Segment Start: SUPPLIED INFORMATION

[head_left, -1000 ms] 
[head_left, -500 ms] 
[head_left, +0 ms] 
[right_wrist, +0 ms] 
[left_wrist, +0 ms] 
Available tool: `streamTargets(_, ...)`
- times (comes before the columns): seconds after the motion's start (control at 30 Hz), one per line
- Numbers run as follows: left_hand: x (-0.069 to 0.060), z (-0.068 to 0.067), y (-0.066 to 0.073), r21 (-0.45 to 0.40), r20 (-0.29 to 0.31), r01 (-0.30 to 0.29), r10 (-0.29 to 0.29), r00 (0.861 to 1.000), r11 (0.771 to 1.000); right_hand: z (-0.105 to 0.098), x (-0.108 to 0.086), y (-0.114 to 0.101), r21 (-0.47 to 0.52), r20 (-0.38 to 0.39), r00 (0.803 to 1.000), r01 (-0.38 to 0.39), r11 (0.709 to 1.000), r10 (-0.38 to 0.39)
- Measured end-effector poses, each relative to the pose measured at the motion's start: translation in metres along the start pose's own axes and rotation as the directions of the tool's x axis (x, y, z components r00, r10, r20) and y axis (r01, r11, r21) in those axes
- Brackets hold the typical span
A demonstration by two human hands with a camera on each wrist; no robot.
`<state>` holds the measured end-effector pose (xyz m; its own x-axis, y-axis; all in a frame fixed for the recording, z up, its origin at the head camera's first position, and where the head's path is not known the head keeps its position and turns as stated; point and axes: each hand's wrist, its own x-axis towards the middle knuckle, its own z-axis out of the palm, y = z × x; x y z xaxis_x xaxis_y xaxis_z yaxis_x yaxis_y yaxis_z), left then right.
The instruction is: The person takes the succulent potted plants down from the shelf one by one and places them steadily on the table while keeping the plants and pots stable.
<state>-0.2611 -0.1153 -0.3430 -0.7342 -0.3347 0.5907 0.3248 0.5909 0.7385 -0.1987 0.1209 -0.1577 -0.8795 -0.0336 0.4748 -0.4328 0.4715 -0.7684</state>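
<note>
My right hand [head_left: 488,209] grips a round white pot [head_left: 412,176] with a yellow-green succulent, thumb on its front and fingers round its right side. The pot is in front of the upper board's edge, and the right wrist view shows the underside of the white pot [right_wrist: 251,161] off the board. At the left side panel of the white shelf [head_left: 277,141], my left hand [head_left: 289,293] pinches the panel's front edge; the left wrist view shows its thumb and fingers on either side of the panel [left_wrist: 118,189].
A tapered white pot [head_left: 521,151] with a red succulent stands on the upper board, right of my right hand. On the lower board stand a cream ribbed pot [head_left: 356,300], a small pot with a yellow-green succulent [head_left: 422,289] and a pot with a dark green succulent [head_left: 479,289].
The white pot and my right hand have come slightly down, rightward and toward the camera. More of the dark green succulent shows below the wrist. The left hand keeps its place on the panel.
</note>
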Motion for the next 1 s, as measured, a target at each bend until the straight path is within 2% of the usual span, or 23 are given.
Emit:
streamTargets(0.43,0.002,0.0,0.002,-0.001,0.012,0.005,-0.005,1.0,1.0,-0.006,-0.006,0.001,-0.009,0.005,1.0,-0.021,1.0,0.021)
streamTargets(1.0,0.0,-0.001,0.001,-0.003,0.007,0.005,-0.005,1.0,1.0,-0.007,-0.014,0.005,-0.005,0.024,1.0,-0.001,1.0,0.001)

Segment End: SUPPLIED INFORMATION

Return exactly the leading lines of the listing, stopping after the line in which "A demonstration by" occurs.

[head_left, -1000 ms] 
[head_left, -500 ms] 
[head_left, +0 ms] 
[right_wrist, +0 ms] 
[left_wrist, +0 ms] 
Available tool: `streamTargets(_, ...)`
- times (comes before the columns): seconds after the motion's start (control at 30 Hz), one per line
- Numbers run as follows: left_hand: x (-0.069 to 0.060), z (-0.068 to 0.067), y (-0.066 to 0.073), r21 (-0.45 to 0.40), r20 (-0.29 to 0.31), r01 (-0.30 to 0.29), r10 (-0.29 to 0.29), r00 (0.861 to 1.000), r11 (0.771 to 1.000); right_hand: z (-0.105 to 0.098), x (-0.108 to 0.086), y (-0.114 to 0.101), r21 (-0.47 to 0.52), r20 (-0.38 to 0.39), r00 (0.803 to 1.000), r01 (-0.38 to 0.39), r11 (0.709 to 1.000), r10 (-0.38 to 0.39)
- Measured end-effector poses, each relative to the pose measured at the motion's start: translation in metres along the start pose's own axes and rotation as the directions of the tool's x axis (x, y, z components r00, r10, r20) and y axis (r01, r11, r21) in those axes
- Brackets hold the typical span
A demonstration by two human hands with a camera on each wrist; no robot.

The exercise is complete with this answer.